Your task:
Only the lines below from the one containing "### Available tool" to the one containing "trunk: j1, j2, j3" should be repeated, both included and unchanged.

Source data:
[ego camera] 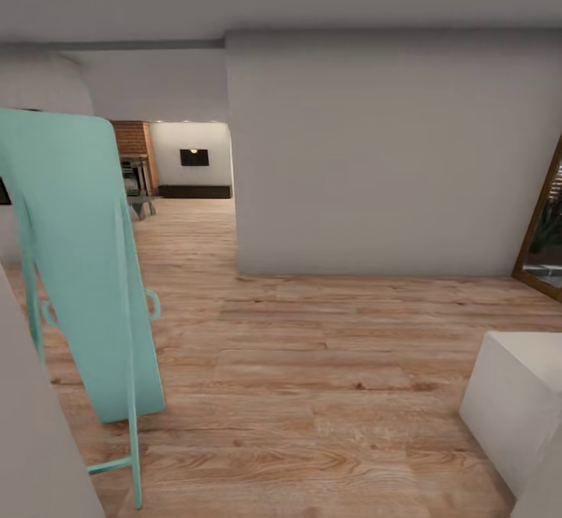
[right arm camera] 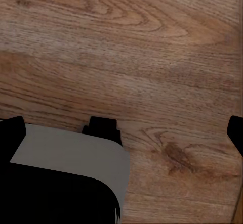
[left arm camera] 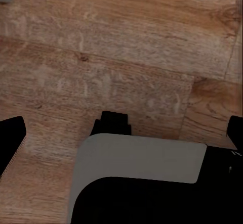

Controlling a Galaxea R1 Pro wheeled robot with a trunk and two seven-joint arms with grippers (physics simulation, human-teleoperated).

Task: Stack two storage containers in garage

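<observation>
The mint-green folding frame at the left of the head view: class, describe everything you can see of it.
The mint-green folding frame is a tall flat panel, rounded at its top corners, with thin tube legs of the same colour. It looks like painted metal or plastic. It leans tilted, its feet on the wood plank floor, with small loop fittings at its sides. Its left edge is cut off by a pale surface in the foreground.
</observation>
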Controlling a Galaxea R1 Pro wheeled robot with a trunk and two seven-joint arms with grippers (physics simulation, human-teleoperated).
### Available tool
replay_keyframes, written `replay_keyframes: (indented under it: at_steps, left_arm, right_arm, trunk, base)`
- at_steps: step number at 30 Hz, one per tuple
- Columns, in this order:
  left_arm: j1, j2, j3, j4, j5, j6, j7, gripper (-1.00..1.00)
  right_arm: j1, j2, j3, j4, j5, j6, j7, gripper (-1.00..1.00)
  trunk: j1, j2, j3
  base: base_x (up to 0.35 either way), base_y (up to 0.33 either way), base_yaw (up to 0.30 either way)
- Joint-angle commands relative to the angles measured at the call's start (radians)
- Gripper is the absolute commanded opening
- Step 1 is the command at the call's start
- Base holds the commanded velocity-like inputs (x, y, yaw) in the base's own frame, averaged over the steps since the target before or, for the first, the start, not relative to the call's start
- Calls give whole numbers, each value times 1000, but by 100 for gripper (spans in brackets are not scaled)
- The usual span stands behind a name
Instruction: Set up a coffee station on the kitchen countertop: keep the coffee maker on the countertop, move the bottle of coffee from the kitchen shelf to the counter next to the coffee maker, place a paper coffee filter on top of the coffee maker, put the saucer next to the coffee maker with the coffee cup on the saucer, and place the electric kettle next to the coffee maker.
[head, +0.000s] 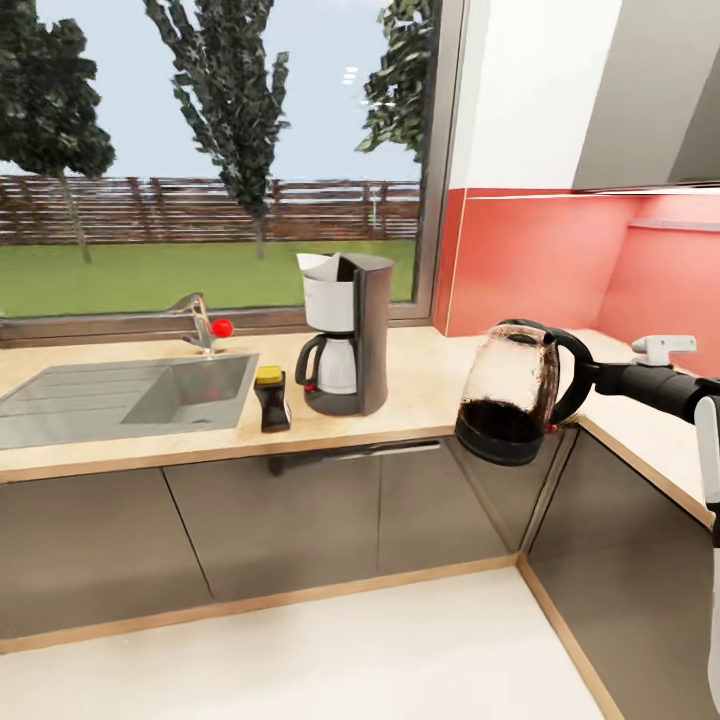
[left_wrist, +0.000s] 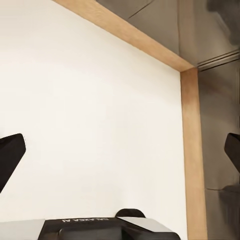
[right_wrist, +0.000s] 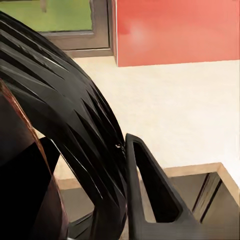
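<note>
The grey coffee maker (head: 345, 335) stands on the wooden countertop (head: 430, 385) under the window, with a white paper filter (head: 318, 266) resting in its top. The dark bottle of coffee (head: 271, 398) with a yellow lid stands just to its left. A glass electric kettle (head: 508, 393) with a black base hangs in the air at the counter's front edge, to the right of the coffee maker. My right gripper (head: 574, 376) is shut on its ribbed black handle (right_wrist: 65, 100), with one finger (right_wrist: 150, 195) pressed against it. My left gripper (left_wrist: 120, 150) is open above the pale floor.
A steel sink (head: 120, 395) and a faucet (head: 195, 320) with a red knob lie at the left. The counter turns a corner at the right under a red backsplash (head: 540, 260). Grey cabinet fronts (head: 300, 520) run below, with pale floor (head: 330, 650) in front.
</note>
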Motion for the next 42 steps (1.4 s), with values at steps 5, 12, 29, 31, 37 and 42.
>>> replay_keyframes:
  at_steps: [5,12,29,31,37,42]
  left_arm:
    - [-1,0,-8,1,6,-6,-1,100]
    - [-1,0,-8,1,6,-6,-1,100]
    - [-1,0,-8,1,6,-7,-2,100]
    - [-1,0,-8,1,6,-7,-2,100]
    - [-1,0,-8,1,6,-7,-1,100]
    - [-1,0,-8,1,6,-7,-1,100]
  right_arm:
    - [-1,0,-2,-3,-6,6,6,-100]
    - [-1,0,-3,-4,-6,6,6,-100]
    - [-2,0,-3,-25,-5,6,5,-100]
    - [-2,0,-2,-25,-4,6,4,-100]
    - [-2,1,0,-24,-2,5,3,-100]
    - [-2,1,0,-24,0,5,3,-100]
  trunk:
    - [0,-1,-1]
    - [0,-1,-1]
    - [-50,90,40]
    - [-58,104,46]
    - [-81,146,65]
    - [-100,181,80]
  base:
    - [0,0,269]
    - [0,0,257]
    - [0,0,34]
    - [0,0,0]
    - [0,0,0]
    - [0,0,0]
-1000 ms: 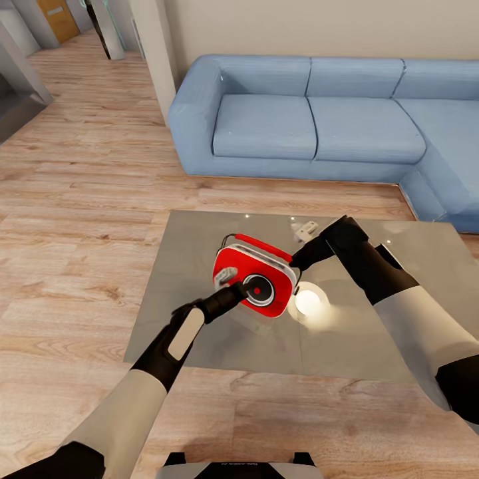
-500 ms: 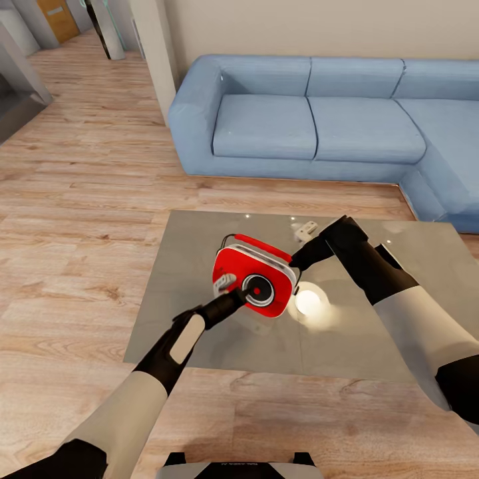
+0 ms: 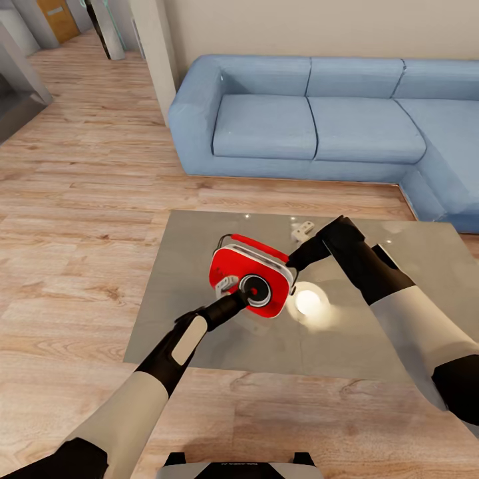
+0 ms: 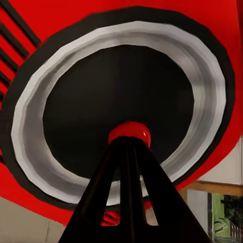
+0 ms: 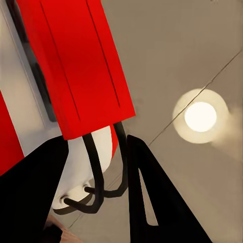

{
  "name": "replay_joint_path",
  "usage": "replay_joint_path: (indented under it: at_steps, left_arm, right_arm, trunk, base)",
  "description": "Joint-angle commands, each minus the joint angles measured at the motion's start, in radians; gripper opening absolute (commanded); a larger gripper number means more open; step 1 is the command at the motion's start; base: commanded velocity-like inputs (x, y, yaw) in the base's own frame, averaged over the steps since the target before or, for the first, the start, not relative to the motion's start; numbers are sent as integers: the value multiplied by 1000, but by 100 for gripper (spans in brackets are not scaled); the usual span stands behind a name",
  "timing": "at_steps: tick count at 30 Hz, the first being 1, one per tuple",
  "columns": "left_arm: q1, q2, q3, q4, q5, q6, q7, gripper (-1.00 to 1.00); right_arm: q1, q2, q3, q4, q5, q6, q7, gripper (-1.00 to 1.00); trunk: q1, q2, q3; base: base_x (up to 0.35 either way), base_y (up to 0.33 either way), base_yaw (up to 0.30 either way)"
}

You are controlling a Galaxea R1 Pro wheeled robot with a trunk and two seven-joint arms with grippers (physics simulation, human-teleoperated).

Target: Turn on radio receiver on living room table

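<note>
Radio receiver [image 3: 251, 276] over the table [image 3: 199, 332] has nudged left since before. Left hand [image 4: 130, 142], pressed together, touches its dial [image 4: 119, 116]; right hand [image 5: 96, 167] pinches the handle [image 5: 98, 177].

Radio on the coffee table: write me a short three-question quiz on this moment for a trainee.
1. True or false: the left tool has its fingers spread wide.
2. Where does the left tool's tip meet the radio? A: its back. B: the red centre light. C: its underside.
3. Fill in: the right tool straddles the radio's thin ____.
Key: 1 false; 2 B; 3 handle.
</note>
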Motion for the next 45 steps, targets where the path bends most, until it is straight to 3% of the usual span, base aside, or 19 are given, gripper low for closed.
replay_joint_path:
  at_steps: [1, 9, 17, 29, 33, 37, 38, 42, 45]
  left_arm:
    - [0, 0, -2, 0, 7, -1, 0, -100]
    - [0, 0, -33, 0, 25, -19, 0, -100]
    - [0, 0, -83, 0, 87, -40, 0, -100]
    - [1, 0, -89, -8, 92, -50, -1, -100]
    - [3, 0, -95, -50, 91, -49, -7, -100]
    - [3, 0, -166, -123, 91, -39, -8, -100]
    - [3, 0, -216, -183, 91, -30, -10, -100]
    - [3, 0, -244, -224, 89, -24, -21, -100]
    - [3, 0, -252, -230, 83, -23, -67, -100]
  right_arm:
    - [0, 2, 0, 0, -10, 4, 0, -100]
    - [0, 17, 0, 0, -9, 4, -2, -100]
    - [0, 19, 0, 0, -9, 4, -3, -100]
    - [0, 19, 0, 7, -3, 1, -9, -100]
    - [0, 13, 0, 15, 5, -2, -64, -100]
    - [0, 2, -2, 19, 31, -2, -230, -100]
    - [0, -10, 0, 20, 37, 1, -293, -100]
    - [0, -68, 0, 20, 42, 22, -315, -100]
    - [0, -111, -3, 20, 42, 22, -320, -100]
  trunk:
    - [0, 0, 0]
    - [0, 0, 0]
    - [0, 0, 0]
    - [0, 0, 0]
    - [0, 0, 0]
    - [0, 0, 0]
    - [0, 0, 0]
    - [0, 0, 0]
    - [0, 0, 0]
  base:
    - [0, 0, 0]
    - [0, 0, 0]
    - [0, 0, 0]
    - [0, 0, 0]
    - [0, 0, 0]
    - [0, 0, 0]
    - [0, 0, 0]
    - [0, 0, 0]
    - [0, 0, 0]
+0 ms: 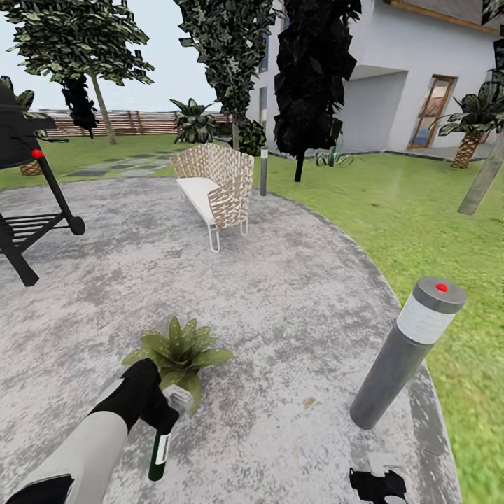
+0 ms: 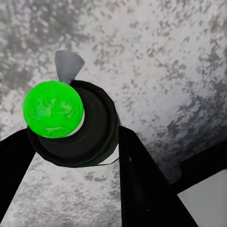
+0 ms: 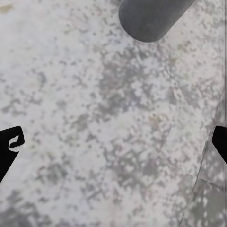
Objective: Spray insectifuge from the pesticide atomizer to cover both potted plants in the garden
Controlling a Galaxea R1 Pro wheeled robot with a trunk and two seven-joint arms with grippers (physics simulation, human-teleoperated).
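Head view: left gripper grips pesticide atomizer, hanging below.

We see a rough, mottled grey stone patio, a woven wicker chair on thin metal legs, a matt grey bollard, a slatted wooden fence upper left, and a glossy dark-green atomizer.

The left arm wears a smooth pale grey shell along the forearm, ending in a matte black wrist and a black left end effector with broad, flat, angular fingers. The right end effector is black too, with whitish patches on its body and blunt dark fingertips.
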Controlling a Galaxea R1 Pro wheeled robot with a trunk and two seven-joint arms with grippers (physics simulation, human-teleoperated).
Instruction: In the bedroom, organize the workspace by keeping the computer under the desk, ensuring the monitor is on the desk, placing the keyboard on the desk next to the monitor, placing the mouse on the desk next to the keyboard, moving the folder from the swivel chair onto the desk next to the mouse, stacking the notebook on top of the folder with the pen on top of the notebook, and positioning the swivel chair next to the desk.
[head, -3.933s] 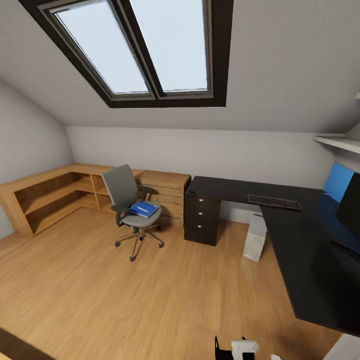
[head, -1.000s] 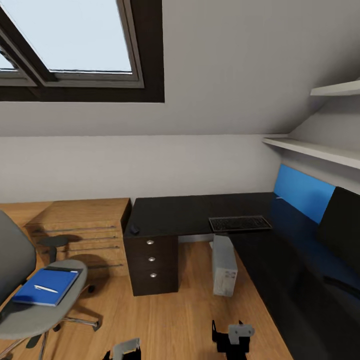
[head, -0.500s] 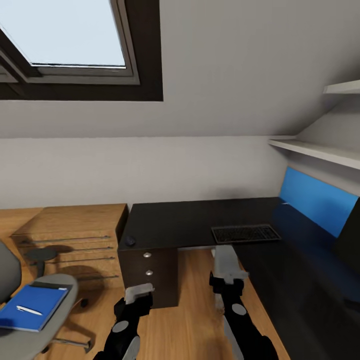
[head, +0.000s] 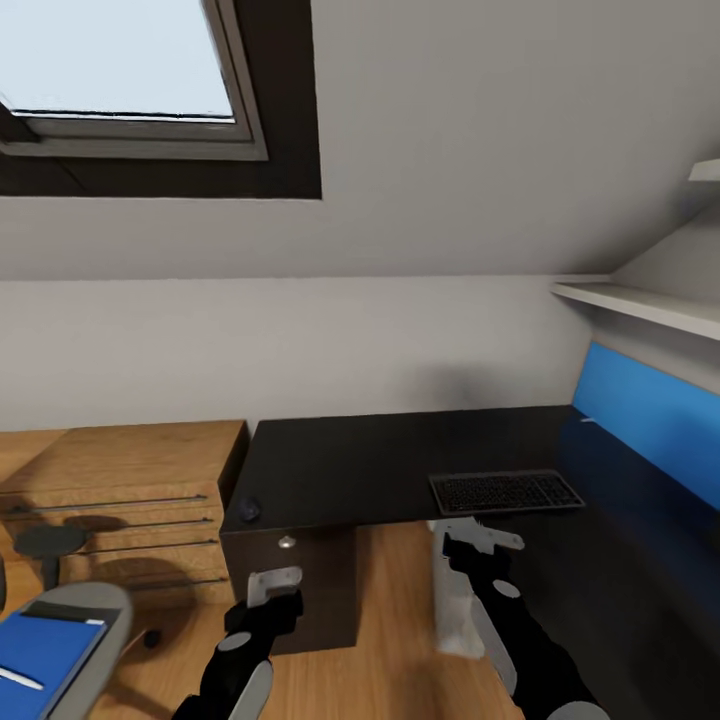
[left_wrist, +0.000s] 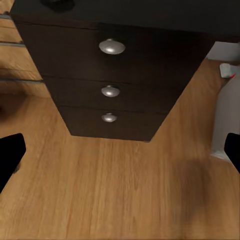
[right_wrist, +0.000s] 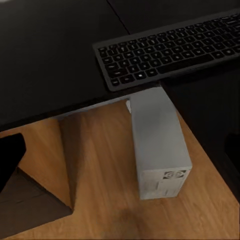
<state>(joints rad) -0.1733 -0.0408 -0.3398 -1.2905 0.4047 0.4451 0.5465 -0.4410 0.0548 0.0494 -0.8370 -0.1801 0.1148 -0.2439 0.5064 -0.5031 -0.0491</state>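
Note:
The glossy black desk (head: 380, 460) fills the middle, with its dark three-knob drawer unit (left_wrist: 111, 90) below. The keyboard (head: 505, 492) lies on the desk; the small mouse (head: 249, 511) sits at the front left corner. The grey-white computer (right_wrist: 157, 145) stands on the floor under the desk edge. At lower left, the swivel chair (head: 85, 610) seat holds the blue folder (head: 45, 645) with the white pen (head: 18, 680) on it. My left gripper (head: 272, 588) is open before the drawers. My right gripper (head: 484, 540) is open above the computer. Monitor and notebook are out of view.
A light wood drawer chest (head: 120, 480) stands left of the desk. A blue wall panel (head: 650, 420) and white shelves (head: 640, 302) run along the right wall. A skylight (head: 120, 70) is overhead. Bare wood floor (left_wrist: 115, 190) lies before the drawer unit.
The camera has come closer to the desk and turned right, so the chair slid to the picture's left edge. Both arms have risen from the bottom edge to reach toward the desk.

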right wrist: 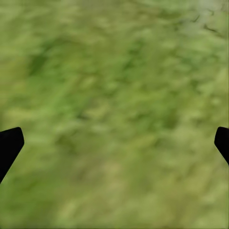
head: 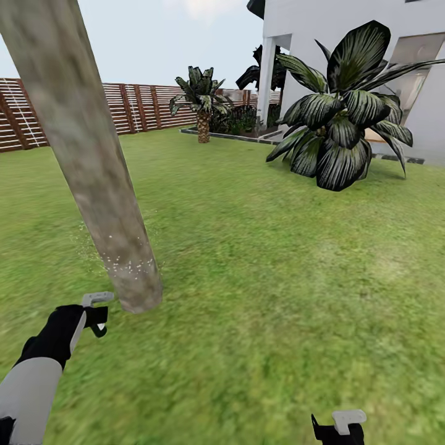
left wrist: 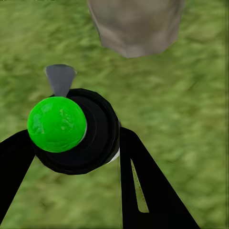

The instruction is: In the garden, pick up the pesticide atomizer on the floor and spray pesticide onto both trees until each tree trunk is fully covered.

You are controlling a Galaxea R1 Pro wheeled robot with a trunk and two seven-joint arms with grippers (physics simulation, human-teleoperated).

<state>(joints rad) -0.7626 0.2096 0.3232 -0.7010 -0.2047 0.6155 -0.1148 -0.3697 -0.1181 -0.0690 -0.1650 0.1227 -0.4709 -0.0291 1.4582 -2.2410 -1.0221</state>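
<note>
Spraying of the first tree trunk (head: 93, 167) appears to be under way. The pesticide atomizer (left wrist: 71, 131) is seen clamped between the fingers of the left gripper (head: 96, 312), a round dark body with a bright green cap in the left wrist view and a grey nozzle (left wrist: 60, 78) projecting from it toward the trunk base (left wrist: 136, 26). In the head view the left gripper is found low on the lawn (head: 259, 259), just beside the foot of the trunk and slightly nearer the robot, with the trunk lying ahead of it and a little to the right. A scatter of white pesticide specks (head: 127, 262) is visible on the lowest bark and in the air to either side; the bark higher up looks bare, so coverage is judged to be only begun.

The relation that matters is the line from nozzle to bark: the trunk's long axis rises steeply and leans away to the upper left, so the nozzle would probably have to be carried upward along that line, and around the far side, for the trunk to be covered. The left arm is clearly the nearer one.

The right gripper (head: 339, 428) hangs well apart over bare grass, its jaws spread wide with nothing between them. A second thick-trunked tree cannot be made out; striped palms (head: 343, 117), a slatted fence (head: 133, 108) and a white house (head: 346, 43) are seen beyond.
</note>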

Response to this task:
### Available tool
replay_keyframes, written `replay_keyframes: (indented under it: at_steps, left_arm, right_arm, trunk, base)`
- at_steps: step number at 30 Hz, one per tuple
- Columns, in this order:
  left_arm: j1, j2, j3, j4, j5, j6, j7, gripper (-1.00..1.00)
  right_arm: j1, j2, j3, j4, j5, j6, j7, gripper (-1.00..1.00)
  trunk: j1, j2, j3

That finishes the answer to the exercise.